**Activity:**
Could you please count how many lines in the data below hold the string "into"? Reply with only the number.

**Records to process:**

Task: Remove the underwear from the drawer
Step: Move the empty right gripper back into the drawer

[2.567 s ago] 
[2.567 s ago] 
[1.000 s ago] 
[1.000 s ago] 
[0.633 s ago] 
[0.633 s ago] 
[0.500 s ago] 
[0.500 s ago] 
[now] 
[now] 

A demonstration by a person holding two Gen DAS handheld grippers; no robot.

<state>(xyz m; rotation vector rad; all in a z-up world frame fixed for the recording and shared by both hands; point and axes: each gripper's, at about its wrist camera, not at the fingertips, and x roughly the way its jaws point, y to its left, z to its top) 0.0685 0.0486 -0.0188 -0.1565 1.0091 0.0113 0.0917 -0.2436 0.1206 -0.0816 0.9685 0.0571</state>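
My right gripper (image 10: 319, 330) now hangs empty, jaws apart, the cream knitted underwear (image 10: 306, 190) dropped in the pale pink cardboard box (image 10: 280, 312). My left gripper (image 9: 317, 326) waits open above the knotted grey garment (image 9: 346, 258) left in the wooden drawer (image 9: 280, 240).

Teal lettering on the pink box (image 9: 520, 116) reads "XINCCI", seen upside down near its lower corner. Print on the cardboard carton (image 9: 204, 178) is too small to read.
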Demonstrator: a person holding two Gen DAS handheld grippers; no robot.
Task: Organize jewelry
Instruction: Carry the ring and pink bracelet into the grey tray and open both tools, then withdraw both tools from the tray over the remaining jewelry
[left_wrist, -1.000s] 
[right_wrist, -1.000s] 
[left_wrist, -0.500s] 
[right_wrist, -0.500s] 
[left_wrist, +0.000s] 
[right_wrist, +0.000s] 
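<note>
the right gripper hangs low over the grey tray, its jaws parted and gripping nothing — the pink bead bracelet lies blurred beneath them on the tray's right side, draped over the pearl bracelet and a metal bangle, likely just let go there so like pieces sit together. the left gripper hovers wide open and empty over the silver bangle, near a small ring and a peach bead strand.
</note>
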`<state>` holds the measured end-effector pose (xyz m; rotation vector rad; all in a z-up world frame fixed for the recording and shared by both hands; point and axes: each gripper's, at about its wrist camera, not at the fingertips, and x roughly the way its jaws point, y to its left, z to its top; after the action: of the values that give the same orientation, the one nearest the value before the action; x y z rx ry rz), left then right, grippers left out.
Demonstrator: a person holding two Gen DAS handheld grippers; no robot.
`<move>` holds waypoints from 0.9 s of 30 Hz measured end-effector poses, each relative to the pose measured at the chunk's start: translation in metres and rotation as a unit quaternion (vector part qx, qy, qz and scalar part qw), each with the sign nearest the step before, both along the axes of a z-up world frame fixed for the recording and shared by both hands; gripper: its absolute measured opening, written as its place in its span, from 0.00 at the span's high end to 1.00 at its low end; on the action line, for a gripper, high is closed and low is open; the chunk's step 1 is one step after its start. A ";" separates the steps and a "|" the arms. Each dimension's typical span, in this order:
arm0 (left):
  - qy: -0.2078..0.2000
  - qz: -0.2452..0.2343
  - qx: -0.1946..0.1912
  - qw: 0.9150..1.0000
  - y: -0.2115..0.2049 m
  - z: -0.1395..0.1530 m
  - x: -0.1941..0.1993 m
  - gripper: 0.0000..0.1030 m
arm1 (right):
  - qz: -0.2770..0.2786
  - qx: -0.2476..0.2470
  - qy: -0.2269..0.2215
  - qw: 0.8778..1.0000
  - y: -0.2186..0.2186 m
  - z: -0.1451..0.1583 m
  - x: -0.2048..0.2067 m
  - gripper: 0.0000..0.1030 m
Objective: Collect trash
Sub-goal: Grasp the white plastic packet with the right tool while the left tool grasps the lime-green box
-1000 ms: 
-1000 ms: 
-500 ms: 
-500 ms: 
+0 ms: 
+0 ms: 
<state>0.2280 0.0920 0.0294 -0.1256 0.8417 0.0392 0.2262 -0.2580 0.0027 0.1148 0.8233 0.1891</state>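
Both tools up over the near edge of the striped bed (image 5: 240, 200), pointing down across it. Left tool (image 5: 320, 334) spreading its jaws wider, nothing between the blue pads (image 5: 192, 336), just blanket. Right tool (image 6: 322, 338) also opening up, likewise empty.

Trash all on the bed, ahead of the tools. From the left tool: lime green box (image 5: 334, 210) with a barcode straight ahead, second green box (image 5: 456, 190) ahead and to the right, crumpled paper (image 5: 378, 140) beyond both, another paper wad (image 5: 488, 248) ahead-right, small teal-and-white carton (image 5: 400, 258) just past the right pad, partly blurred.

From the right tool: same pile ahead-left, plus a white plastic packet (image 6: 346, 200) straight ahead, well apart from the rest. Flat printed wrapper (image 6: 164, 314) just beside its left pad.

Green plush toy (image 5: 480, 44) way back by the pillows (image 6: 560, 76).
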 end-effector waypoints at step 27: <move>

**Finished task:**
2